Exercise prompt: Copying exactly, give the lines in the material below from the one with "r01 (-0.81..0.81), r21" to the one with "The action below", ends included, and nothing besides.
——
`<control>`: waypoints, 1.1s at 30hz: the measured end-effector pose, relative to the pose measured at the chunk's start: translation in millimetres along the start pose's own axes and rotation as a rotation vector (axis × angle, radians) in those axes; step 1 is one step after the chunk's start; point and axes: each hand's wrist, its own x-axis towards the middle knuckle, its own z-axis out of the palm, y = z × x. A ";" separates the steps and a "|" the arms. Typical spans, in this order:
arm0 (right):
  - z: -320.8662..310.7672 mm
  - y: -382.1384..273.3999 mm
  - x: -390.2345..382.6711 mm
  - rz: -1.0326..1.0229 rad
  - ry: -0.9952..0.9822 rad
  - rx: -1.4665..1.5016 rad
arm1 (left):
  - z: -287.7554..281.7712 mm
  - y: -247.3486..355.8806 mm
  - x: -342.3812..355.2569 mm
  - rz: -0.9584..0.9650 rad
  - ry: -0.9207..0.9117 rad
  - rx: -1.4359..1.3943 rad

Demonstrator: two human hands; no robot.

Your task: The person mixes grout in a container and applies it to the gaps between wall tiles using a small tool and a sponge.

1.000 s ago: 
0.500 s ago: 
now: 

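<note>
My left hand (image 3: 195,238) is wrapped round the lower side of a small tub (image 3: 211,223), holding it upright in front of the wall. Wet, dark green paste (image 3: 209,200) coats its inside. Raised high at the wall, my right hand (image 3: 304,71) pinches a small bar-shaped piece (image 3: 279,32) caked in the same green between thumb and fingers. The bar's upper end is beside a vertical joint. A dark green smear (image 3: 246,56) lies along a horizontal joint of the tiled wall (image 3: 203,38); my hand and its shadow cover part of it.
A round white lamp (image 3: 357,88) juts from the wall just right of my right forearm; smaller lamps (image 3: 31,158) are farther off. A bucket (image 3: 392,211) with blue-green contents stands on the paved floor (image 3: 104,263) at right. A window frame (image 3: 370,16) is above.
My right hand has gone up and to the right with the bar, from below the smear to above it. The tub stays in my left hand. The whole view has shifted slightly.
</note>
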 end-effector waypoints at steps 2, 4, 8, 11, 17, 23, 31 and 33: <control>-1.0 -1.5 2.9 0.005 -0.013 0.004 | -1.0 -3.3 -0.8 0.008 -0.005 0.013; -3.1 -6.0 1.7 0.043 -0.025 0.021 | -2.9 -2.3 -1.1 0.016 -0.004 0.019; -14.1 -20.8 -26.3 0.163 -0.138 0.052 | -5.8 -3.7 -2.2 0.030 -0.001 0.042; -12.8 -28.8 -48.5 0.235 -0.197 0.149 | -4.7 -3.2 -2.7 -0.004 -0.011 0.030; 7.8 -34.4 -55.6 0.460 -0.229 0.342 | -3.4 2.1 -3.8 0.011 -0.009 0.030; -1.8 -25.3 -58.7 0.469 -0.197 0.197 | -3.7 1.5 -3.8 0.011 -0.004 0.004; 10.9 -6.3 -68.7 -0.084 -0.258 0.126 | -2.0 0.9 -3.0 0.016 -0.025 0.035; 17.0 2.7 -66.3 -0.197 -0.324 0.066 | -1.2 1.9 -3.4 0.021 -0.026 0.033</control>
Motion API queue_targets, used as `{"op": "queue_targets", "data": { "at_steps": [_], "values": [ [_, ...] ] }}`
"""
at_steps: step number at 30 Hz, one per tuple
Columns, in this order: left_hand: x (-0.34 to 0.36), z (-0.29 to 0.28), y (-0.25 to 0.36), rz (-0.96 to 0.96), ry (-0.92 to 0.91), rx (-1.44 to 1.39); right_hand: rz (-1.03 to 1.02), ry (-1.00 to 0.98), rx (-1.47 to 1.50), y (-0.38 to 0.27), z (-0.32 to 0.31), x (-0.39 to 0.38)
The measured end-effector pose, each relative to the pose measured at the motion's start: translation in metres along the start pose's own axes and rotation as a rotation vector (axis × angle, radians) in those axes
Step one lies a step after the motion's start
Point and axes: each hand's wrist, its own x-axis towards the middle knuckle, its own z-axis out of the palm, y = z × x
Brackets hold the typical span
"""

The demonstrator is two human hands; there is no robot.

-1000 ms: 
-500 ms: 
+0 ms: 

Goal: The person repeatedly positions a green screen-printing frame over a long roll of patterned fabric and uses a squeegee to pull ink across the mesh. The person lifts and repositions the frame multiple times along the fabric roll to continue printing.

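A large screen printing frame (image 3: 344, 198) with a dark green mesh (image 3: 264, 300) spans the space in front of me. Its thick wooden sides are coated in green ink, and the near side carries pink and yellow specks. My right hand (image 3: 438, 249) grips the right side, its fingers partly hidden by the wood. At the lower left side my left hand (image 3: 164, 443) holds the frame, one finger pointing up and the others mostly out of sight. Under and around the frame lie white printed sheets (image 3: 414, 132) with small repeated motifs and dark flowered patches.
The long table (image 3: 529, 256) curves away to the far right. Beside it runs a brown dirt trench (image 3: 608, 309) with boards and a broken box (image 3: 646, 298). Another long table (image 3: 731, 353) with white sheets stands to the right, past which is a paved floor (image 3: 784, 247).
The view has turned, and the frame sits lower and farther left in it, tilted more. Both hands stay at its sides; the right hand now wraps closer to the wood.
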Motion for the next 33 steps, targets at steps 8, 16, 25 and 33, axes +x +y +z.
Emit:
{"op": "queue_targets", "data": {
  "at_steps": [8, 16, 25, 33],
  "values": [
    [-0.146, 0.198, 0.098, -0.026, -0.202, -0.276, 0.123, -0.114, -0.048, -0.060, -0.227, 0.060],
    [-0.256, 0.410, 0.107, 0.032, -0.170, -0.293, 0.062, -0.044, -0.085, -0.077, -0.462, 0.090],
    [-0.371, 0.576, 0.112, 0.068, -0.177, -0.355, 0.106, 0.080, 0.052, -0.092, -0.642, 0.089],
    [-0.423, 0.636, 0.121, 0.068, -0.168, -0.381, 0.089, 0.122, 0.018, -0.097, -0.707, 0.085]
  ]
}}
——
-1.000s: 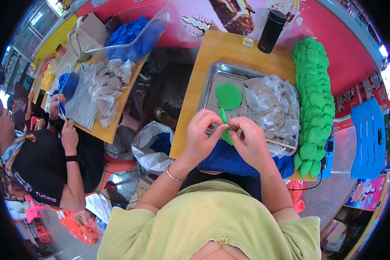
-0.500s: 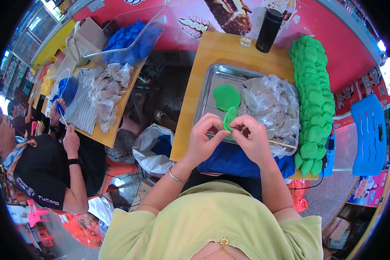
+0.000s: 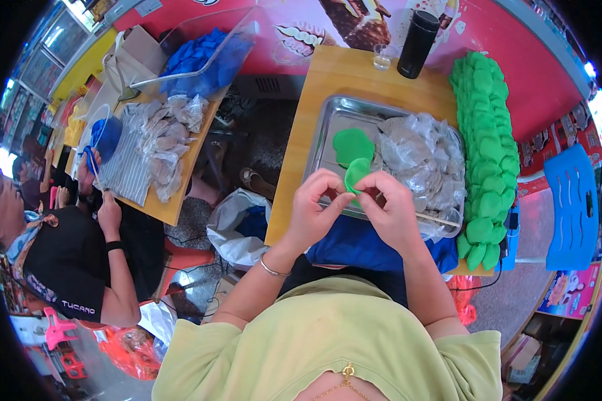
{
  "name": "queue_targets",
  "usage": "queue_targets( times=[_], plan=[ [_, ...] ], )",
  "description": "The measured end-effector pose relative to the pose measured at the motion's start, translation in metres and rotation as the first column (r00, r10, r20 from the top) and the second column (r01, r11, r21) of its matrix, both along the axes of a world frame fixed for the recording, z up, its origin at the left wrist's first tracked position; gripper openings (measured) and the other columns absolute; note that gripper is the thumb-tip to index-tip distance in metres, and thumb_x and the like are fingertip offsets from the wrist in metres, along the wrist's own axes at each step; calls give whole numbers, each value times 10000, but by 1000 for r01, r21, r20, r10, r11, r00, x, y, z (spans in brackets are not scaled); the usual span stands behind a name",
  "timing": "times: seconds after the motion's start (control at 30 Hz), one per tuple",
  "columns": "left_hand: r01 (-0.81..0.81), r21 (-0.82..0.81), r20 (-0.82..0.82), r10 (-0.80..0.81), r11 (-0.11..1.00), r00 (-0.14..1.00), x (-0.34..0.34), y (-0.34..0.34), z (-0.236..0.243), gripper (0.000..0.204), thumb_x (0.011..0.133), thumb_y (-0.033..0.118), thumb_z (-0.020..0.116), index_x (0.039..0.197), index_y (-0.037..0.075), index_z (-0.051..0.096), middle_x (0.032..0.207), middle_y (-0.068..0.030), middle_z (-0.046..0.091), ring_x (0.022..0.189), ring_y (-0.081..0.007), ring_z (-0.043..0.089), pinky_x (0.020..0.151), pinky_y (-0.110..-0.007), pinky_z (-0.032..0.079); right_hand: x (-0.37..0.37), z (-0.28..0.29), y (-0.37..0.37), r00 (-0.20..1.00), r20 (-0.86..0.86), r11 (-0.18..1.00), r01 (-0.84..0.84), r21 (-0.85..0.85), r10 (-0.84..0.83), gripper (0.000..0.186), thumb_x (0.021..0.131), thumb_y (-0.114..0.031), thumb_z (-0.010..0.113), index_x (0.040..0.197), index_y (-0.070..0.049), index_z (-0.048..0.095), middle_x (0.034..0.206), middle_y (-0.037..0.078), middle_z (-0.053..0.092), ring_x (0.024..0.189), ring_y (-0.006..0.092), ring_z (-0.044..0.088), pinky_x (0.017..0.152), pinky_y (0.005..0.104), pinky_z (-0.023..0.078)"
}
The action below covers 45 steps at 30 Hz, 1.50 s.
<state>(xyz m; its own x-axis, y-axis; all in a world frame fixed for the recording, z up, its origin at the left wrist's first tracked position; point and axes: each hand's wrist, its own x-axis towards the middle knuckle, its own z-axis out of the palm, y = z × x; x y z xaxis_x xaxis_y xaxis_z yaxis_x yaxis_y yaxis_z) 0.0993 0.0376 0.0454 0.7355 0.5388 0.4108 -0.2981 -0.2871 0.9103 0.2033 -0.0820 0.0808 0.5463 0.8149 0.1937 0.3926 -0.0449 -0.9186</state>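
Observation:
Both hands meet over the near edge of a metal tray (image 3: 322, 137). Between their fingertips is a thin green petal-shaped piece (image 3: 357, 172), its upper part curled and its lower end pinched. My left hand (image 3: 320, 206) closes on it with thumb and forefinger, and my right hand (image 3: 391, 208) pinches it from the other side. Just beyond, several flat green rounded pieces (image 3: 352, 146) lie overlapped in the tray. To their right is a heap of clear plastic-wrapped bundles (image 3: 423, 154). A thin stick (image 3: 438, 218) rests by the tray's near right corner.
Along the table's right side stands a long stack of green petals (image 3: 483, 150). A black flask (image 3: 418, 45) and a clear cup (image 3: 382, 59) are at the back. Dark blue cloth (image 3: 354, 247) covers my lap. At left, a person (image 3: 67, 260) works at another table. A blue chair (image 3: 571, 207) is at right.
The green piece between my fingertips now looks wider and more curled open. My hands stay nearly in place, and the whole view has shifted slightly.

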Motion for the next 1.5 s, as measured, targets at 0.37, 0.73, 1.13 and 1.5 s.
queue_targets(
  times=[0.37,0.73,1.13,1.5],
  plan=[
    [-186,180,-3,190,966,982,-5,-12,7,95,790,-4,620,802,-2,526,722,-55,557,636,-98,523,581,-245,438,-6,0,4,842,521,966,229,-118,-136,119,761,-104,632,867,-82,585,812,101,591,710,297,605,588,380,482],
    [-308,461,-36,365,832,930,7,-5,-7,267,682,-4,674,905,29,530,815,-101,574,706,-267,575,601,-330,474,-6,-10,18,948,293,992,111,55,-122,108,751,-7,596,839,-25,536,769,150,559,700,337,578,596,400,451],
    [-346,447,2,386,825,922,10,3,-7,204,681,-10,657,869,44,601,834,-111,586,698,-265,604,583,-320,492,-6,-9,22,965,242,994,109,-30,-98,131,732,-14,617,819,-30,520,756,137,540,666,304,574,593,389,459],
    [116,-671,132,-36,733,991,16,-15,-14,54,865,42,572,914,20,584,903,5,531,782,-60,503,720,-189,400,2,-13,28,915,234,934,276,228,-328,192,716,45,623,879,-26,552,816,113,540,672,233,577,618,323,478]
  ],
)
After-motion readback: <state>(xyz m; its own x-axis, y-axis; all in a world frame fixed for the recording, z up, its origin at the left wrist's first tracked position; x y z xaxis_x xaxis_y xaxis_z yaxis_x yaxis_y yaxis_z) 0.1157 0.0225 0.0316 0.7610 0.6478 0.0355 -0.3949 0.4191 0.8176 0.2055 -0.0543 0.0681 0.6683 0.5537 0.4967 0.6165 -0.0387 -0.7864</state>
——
Answer area:
  "columns": "left_hand: r01 (-0.81..0.81), r21 (-0.82..0.81), r20 (-0.82..0.82), r10 (-0.80..0.81), r11 (-0.11..1.00), r00 (-0.14..1.00), x (-0.34..0.34), y (-0.34..0.34), z (-0.236..0.243), gripper (0.000..0.204), thumb_x (0.011..0.133), thumb_y (-0.033..0.118), thumb_z (-0.020..0.116), index_x (0.039..0.197), index_y (-0.037..0.075), index_z (-0.051..0.096), middle_x (0.032..0.207), middle_y (-0.068..0.030), middle_z (-0.046..0.091), ring_x (0.022..0.189), ring_y (-0.081..0.007), ring_z (-0.043..0.089), pinky_x (0.020..0.151), pinky_y (-0.110..-0.007), pinky_z (-0.032..0.079); right_hand: x (-0.37..0.37), z (-0.28..0.29), y (-0.37..0.37), r00 (-0.20..1.00), r20 (-0.86..0.86), r11 (-0.18..1.00), r01 (-0.84..0.84), r21 (-0.85..0.85), r10 (-0.84..0.83), gripper (0.000..0.186), thumb_x (0.021..0.131), thumb_y (-0.114..0.031), thumb_z (-0.010..0.113), index_x (0.040..0.197), index_y (-0.070..0.049), index_z (-0.048..0.095), middle_x (0.034..0.206), middle_y (-0.037..0.078), middle_z (-0.053..0.092), ring_x (0.024..0.189), ring_y (-0.006..0.092), ring_z (-0.044..0.088), pinky_x (0.017..0.152), pinky_y (0.005..0.104), pinky_z (-0.023..0.078)"
}
The action below covers 45 steps at 30 Hz, 1.50 s.

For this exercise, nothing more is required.